### REQUIREMENT:
Make an exact copy of the records, dropping all pictures.
· · ·
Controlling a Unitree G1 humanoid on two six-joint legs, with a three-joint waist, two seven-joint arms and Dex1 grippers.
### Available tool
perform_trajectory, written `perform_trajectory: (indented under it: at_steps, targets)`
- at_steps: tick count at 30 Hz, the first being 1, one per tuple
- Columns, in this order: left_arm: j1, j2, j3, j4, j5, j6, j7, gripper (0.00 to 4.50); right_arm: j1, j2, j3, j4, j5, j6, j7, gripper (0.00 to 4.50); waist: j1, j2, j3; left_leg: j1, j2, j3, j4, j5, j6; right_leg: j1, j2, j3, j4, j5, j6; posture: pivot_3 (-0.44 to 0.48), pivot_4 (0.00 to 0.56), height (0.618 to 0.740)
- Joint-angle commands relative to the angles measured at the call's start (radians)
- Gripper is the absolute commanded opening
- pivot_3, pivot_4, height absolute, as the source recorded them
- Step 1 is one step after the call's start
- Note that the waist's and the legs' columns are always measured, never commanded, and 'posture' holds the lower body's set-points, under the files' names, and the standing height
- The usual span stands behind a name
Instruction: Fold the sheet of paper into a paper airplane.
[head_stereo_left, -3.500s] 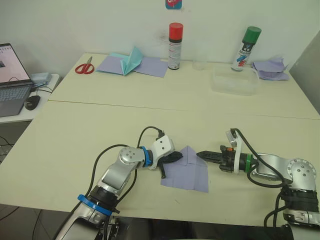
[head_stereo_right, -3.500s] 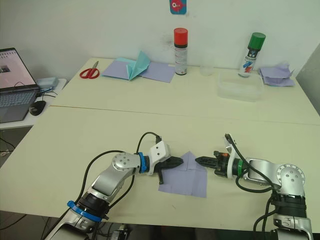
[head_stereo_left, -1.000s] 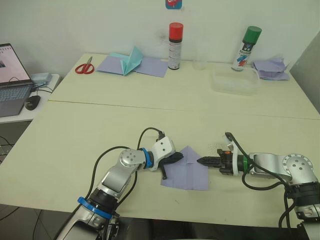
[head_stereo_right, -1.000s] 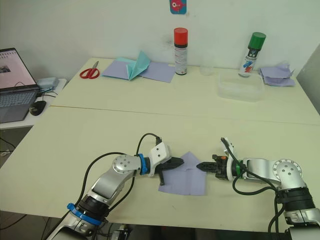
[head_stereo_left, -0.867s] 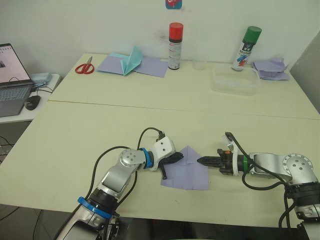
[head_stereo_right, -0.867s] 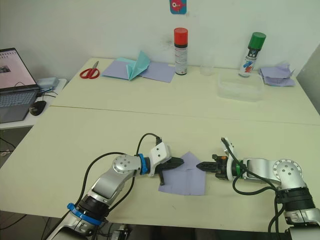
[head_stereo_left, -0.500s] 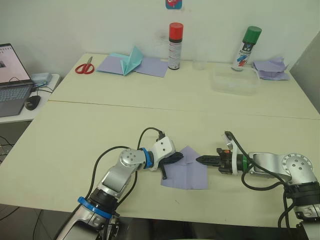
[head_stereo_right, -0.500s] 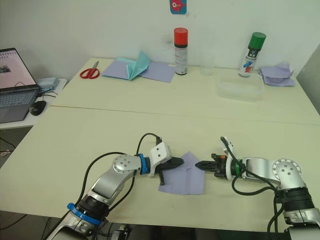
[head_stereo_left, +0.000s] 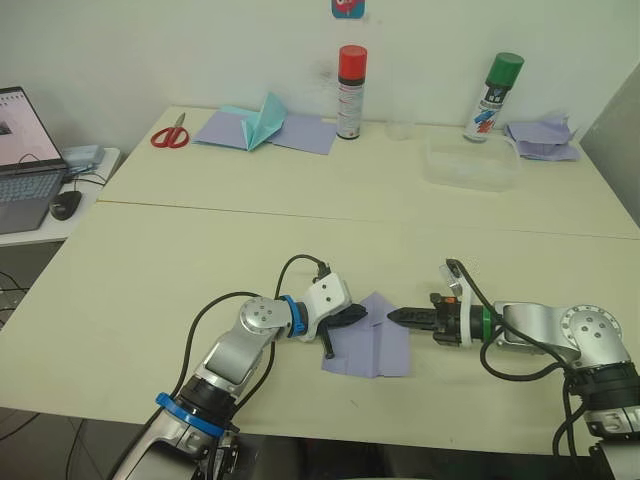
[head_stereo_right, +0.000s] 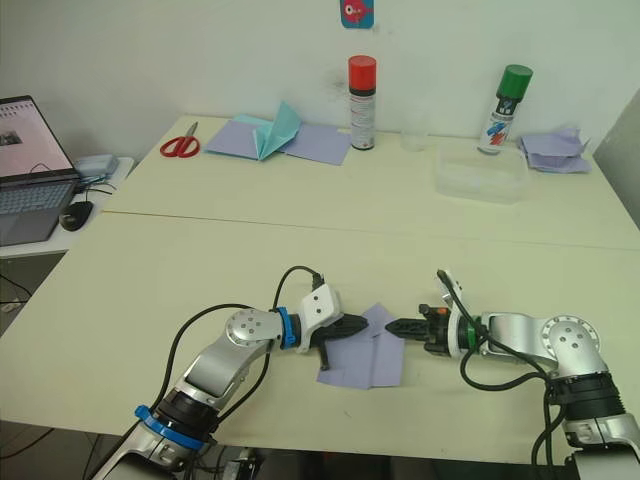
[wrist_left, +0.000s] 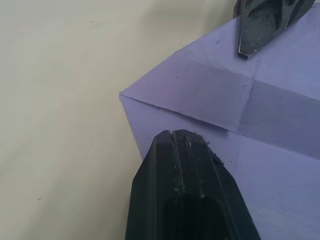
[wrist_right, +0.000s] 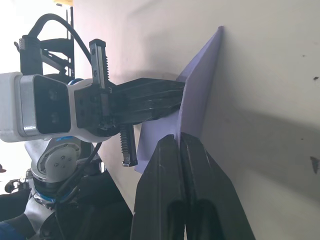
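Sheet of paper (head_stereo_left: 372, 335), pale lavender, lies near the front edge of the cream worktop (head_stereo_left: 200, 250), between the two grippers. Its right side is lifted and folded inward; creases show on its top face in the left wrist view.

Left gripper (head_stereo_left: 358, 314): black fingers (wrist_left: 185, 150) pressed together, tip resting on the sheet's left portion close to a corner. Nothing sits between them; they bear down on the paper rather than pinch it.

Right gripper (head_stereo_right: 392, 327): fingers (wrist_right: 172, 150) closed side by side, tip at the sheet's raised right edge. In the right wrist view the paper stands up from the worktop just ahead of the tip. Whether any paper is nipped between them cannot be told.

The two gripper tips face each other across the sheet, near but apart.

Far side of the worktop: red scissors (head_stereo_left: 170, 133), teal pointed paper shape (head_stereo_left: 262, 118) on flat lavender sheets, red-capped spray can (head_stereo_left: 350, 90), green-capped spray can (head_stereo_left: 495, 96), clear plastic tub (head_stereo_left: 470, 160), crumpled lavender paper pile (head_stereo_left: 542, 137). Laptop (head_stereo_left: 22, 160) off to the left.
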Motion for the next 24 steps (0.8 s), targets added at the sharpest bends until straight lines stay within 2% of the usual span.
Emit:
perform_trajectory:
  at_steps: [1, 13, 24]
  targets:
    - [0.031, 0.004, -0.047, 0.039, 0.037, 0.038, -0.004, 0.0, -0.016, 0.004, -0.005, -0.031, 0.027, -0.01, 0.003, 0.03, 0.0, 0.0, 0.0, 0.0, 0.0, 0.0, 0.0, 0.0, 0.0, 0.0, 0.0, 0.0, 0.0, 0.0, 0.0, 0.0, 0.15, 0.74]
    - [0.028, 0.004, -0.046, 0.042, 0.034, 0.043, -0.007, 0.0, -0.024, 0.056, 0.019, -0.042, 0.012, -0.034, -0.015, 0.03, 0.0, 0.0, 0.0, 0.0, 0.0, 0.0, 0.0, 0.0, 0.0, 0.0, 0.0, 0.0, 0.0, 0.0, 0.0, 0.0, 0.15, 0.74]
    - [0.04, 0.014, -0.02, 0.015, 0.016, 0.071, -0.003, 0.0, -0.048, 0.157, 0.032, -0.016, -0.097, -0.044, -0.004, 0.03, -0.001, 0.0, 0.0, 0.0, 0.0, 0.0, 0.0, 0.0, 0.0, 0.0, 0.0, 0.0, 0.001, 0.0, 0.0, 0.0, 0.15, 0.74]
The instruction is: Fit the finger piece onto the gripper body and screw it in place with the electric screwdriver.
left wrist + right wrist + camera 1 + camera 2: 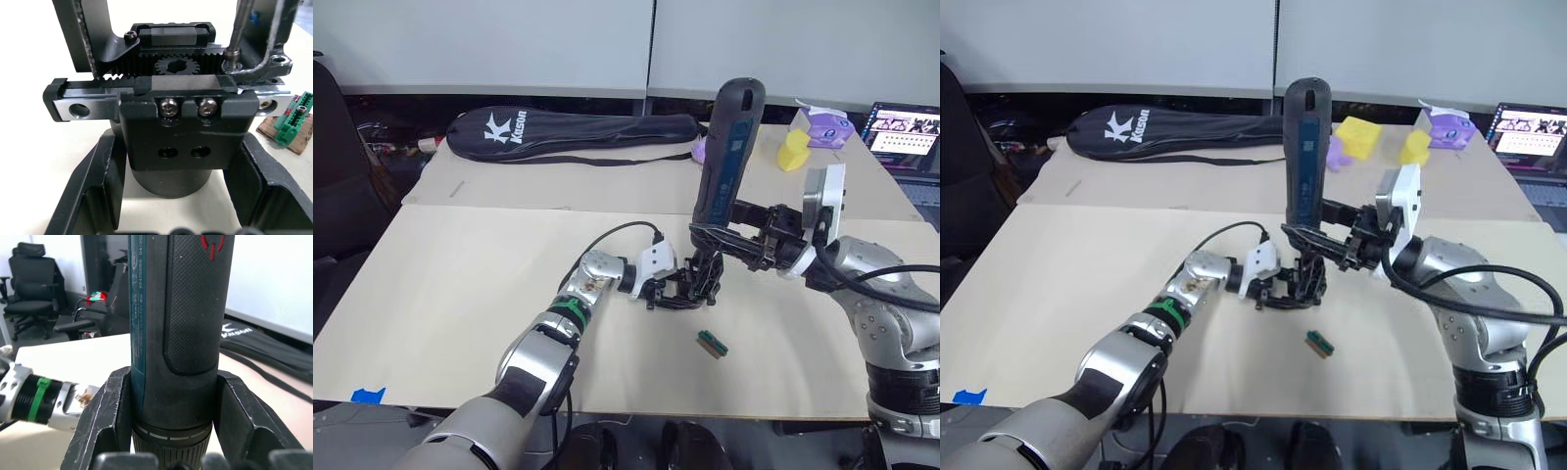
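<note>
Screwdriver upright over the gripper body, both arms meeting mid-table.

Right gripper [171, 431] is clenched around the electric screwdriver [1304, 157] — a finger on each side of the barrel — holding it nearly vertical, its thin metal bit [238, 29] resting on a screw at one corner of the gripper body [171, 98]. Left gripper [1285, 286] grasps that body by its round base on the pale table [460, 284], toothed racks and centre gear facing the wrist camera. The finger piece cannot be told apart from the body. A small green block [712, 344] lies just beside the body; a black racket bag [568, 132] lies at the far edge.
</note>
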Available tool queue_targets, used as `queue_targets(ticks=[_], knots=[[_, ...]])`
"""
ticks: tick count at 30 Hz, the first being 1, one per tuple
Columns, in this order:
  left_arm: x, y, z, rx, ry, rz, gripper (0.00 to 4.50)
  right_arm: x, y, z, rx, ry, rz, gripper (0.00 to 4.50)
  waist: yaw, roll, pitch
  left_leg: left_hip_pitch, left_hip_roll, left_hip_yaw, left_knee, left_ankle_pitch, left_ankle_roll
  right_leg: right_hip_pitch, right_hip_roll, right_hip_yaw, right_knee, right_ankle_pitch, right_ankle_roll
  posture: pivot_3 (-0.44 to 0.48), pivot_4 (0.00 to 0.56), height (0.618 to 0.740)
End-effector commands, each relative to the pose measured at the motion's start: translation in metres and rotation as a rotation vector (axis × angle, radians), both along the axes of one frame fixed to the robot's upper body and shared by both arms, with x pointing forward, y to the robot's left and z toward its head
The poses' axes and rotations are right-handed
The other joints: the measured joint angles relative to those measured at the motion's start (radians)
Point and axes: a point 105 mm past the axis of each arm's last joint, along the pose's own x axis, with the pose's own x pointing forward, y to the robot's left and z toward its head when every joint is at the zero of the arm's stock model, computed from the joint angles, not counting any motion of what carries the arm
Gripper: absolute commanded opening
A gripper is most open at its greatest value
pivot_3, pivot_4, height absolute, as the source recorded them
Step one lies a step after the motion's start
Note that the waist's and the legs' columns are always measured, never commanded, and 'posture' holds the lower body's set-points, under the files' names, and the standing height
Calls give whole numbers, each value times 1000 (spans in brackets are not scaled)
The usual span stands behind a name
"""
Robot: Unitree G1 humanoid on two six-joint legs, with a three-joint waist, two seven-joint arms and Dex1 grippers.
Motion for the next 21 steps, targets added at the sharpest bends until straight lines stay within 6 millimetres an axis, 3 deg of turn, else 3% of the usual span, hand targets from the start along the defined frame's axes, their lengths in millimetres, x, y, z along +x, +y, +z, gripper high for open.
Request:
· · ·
### OUTPUT BELOW:
Controlling a Unitree G1 humanoid on two six-joint legs, with a three-joint waist, two seven-joint arms and Dex1 grippers.
### Available tool
perform_trajectory, written `perform_trajectory: (indented under it: at_steps, targets)`
- at_steps: tick count at 30 Hz, the first being 1, one per tuple
- Columns, in this order: left_arm: j1, j2, j3, j4, j5, j6, j7, gripper (0.00 to 4.50); right_arm: j1, j2, j3, j4, j5, j6, j7, gripper (0.00 to 4.50); waist: j1, j2, j3; left_leg: j1, j2, j3, j4, j5, j6; right_leg: j1, j2, j3, j4, j5, j6; posture: pivot_3 (-0.44 to 0.48), pivot_4 (0.00 to 0.56), height (0.618 to 0.740)
- Joint-angle commands relative to the angles measured at the call's start (radians)
- Gripper is the absolute commanded opening
- pivot_3, pivot_4, height absolute, as the source recorded them
- Step 1 is one step after the call's start
- Note that the waist's and the legs' columns are always measured, never commanded, and 'posture' holds the lower body's set-points, under the files' names, and the standing height
- The usual span stands behind a name
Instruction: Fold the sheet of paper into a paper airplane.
[head_stereo_left, -3.500s] 
[head_stereo_right, -3.500s] 
[head_stereo_left, -1.000s] 
[head_stereo_right, -1.000s] 
[head_stereo_left, -0.867s] 
[head_stereo_right, -0.867s] 
[head_stereo_left, -0.500s] 
[head_stereo_right, -0.500s] 
[head_stereo_left, +0.000s] 
[head_stereo_right, +0.000s] 
[wrist_left, +0.000s] 
[wrist_right, +0.000s] 
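Sheet of paper (head_stereo_left: 372, 335), pale lavender, lies near the front edge of the cream worktop (head_stereo_left: 200, 250), between the two grippers. Its right side is lifted and folded inward; creases show on its top face in the left wrist view.

Left gripper (head_stereo_left: 358, 314): black fingers (wrist_left: 185, 150) pressed together, tip resting on the sheet's left portion close to a corner. Nothing sits between them; they bear down on the paper rather than pinch it.

Right gripper (head_stereo_right: 392, 327): fingers (wrist_right: 172, 150) closed side by side, tip at the sheet's raised right edge. In the right wrist view the paper stands up from the worktop just ahead of the tip. Whether any paper is nipped between them cannot be told.

The two gripper tips face each other across the sheet, near but apart.

Far side of the worktop: red scissors (head_stereo_left: 170, 133), teal pointed paper shape (head_stereo_left: 262, 118) on flat lavender sheets, red-capped spray can (head_stereo_left: 350, 90), green-capped spray can (head_stereo_left: 495, 96), clear plastic tub (head_stereo_left: 470, 160), crumpled lavender paper pile (head_stereo_left: 542, 137). Laptop (head_stereo_left: 22, 160) off to the left.
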Motion for the next 24 steps (0.8 s), targets added at the sharpest bends until straight lines stay within 2% of the usual span.
Emit:
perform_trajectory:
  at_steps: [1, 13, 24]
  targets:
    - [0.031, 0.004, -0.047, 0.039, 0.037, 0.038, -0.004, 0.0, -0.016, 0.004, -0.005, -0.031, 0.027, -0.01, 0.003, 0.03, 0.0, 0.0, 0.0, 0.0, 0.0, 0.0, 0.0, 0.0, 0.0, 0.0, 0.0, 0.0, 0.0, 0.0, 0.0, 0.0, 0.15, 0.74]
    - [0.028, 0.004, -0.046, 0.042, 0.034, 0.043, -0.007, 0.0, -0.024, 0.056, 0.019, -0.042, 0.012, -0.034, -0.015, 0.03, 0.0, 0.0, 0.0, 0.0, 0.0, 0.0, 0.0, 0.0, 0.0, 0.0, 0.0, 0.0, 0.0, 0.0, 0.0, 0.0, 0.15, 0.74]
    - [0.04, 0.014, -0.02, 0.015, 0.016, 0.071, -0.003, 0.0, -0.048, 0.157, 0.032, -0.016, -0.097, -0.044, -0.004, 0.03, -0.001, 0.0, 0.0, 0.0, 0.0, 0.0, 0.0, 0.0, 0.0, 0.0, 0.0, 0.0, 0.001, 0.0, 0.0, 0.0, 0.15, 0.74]
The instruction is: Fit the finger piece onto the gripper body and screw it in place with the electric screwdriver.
left wrist + right wrist + camera 1 + camera 2: 
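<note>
Screwdriver upright over the gripper body, both arms meeting mid-table.

Right gripper [171, 431] is clenched around the electric screwdriver [1304, 157] — a finger on each side of the barrel — holding it nearly vertical, its thin metal bit [238, 29] resting on a screw at one corner of the gripper body [171, 98]. Left gripper [1285, 286] grasps that body by its round base on the pale table [460, 284], toothed racks and centre gear facing the wrist camera. The finger piece cannot be told apart from the body. A small green block [712, 344] lies just beside the body; a black racket bag [568, 132] lies at the far edge.
</note>
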Available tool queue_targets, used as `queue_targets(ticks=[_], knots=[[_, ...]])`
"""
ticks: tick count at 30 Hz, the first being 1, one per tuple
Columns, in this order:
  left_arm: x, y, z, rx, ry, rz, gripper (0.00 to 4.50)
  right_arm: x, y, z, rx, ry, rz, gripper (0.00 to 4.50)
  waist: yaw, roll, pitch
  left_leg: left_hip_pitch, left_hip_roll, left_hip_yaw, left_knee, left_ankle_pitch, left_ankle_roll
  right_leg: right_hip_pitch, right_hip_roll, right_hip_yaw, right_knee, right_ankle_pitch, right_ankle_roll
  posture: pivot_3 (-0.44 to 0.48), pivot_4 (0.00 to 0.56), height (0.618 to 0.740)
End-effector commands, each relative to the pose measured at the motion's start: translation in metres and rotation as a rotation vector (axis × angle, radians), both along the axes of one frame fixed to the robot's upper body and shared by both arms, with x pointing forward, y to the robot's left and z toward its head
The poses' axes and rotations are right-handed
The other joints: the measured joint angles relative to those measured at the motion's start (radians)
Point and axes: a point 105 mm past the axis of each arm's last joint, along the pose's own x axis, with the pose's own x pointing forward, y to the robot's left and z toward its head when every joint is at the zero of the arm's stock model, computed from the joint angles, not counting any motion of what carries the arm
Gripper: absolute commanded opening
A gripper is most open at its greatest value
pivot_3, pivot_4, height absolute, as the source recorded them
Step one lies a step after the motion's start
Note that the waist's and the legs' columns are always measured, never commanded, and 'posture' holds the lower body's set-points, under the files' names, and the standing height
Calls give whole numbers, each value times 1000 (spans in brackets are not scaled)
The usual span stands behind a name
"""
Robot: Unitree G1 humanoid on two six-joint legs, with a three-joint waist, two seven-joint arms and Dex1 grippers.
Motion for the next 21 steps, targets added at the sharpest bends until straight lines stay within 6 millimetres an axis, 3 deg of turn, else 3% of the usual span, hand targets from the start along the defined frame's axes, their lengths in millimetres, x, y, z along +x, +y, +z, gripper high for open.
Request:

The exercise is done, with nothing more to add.